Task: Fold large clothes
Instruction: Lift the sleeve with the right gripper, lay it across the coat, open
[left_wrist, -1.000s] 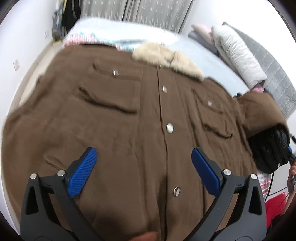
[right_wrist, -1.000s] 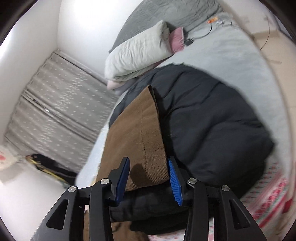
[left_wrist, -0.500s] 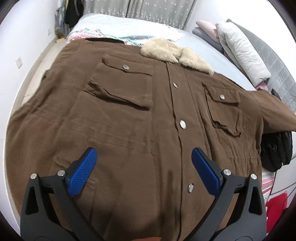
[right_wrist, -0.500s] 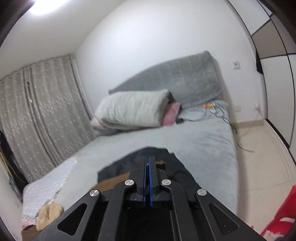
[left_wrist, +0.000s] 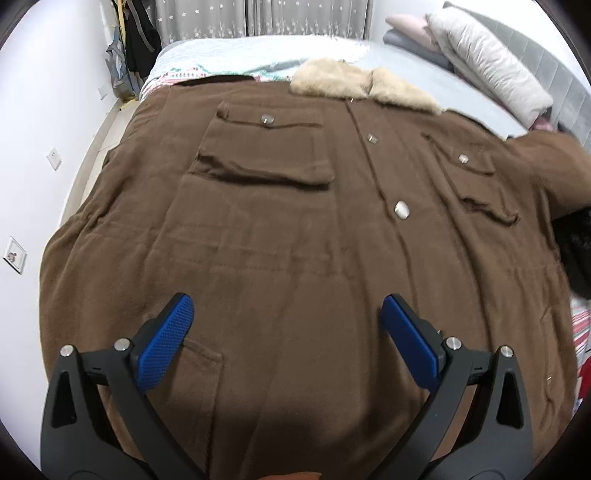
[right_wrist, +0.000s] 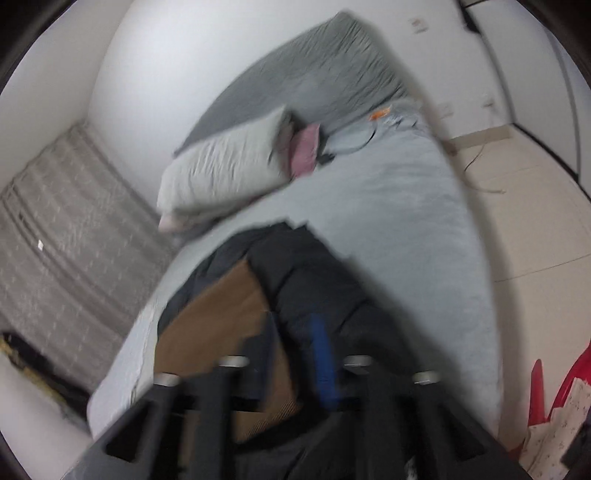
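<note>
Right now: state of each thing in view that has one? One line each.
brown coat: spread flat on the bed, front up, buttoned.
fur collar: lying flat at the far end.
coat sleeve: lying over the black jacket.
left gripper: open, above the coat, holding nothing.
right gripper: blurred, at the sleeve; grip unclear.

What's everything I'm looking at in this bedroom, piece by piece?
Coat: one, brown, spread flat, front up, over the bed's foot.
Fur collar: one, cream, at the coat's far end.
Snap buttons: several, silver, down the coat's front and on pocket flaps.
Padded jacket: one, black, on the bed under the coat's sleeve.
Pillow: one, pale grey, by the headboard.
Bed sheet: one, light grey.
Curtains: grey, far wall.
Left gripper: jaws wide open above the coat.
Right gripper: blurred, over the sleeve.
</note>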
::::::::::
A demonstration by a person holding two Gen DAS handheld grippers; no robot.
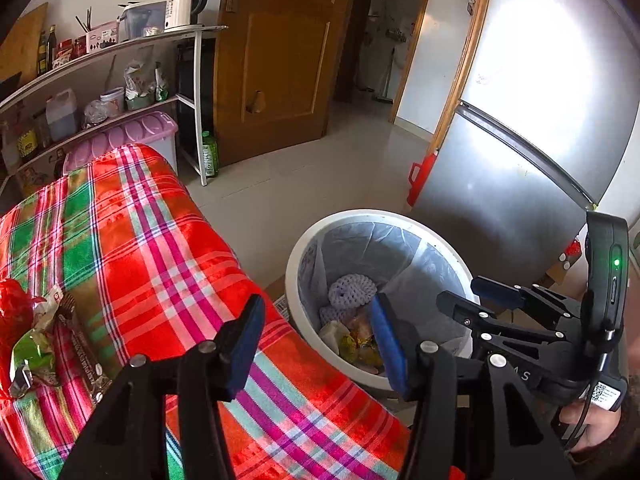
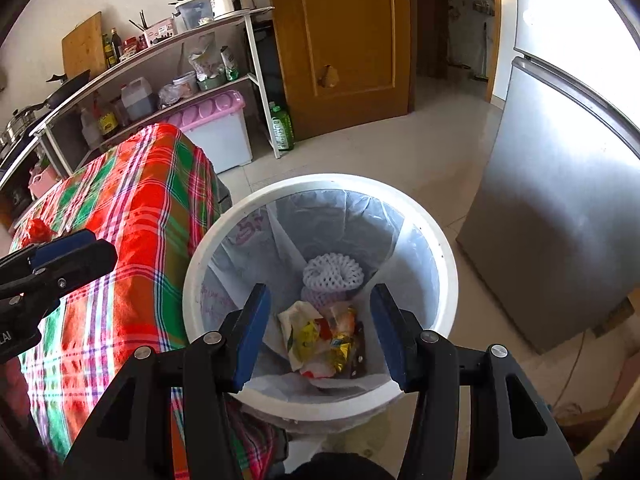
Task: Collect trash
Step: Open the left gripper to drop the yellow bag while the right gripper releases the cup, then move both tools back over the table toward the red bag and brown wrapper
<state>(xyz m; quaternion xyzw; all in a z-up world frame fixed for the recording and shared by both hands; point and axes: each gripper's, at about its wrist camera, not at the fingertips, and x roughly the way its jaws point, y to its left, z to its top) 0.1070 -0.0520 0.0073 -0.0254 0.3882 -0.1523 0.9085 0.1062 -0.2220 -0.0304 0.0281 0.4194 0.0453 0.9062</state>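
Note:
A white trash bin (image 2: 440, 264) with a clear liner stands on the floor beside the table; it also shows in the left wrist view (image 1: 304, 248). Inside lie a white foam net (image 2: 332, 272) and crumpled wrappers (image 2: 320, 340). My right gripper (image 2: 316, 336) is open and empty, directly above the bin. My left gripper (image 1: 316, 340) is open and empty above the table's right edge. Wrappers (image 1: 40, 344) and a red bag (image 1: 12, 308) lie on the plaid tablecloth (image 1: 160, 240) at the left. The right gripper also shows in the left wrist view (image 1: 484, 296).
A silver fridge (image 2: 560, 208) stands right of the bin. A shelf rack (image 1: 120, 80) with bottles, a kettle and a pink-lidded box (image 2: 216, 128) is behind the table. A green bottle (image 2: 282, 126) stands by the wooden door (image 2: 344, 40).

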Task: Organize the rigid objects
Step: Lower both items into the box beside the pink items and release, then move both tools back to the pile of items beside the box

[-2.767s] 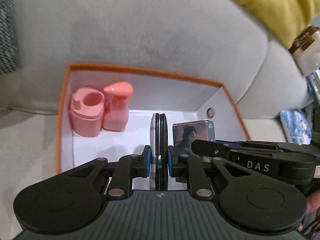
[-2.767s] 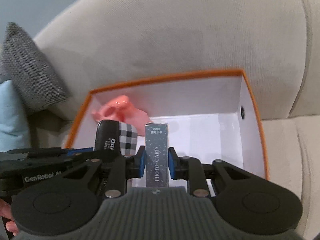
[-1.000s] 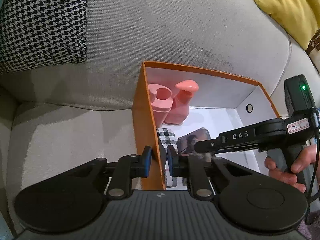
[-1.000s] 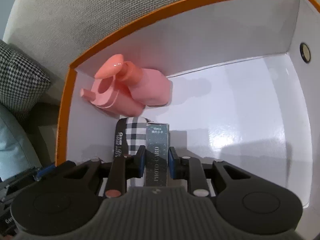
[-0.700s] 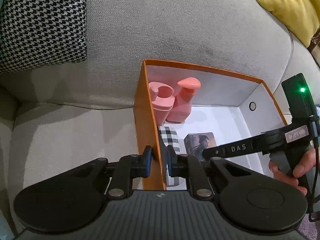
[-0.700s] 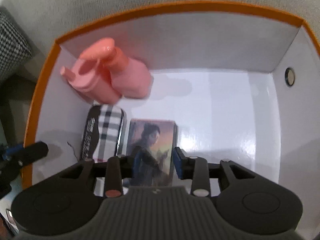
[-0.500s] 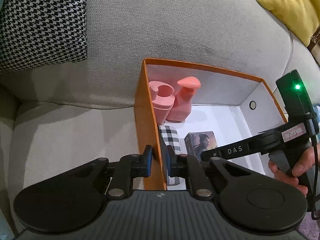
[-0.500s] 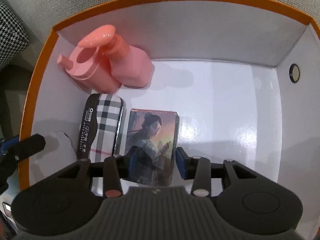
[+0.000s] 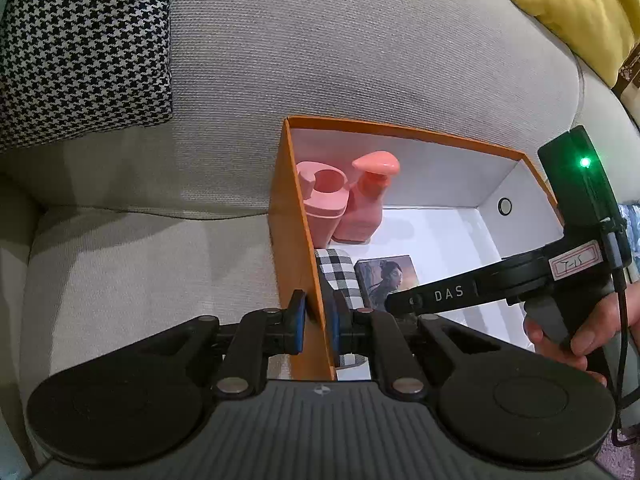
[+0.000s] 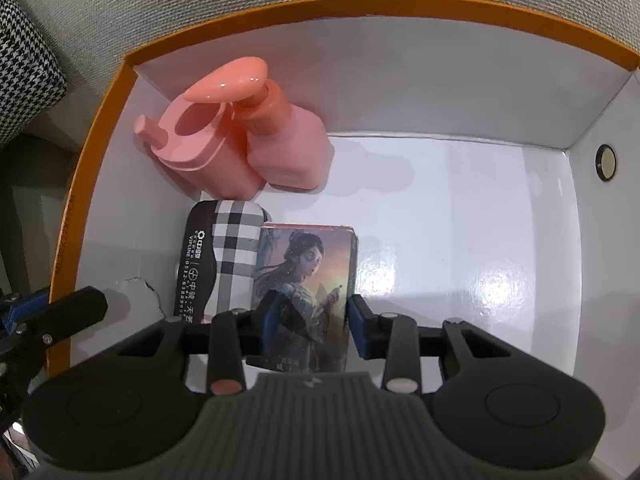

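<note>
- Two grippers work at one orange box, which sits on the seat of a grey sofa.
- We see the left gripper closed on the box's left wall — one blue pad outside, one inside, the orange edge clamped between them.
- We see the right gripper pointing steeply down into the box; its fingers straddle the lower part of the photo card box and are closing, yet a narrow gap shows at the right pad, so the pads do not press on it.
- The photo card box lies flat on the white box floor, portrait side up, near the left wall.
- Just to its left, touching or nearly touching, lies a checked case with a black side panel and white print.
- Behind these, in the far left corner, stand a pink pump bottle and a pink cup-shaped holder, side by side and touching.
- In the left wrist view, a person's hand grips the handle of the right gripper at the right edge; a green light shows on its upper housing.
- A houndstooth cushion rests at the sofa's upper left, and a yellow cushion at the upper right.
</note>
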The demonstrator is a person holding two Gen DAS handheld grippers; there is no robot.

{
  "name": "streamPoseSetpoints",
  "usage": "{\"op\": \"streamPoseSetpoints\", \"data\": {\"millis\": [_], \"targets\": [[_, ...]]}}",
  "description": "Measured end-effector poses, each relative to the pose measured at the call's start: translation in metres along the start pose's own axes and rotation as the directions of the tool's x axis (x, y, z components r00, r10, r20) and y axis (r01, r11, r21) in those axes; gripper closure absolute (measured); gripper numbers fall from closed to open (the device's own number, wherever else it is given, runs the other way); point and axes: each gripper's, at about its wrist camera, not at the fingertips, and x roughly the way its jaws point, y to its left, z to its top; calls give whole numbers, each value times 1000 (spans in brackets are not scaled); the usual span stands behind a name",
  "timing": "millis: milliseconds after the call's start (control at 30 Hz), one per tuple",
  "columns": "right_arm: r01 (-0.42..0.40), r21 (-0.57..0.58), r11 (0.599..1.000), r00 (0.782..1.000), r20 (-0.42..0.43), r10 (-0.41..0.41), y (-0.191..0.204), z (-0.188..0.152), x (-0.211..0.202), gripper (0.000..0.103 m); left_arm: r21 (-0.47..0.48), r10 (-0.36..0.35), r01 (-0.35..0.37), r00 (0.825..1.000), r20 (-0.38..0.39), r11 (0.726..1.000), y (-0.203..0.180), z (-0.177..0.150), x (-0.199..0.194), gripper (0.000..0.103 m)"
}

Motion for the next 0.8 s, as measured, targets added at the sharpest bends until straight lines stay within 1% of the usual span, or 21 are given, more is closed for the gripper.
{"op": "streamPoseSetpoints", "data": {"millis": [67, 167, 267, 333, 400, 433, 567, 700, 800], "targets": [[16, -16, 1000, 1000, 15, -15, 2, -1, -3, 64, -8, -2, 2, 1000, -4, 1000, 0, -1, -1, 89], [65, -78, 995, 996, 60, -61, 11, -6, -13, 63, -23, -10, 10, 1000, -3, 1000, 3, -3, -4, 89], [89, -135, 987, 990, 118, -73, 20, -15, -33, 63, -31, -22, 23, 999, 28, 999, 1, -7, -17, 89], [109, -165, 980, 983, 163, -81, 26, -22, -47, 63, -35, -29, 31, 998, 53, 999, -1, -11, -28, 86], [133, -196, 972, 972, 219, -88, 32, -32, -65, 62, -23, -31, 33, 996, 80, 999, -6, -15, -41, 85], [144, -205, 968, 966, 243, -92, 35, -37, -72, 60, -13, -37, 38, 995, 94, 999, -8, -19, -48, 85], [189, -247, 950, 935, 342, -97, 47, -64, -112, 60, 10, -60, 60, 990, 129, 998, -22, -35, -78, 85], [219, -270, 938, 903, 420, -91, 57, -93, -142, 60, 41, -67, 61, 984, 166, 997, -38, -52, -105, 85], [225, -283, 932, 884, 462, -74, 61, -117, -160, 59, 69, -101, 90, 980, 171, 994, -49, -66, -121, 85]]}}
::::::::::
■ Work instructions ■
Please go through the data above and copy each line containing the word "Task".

■ Exercise solution ■
Task: Fold large clothes
Task: Collect trash
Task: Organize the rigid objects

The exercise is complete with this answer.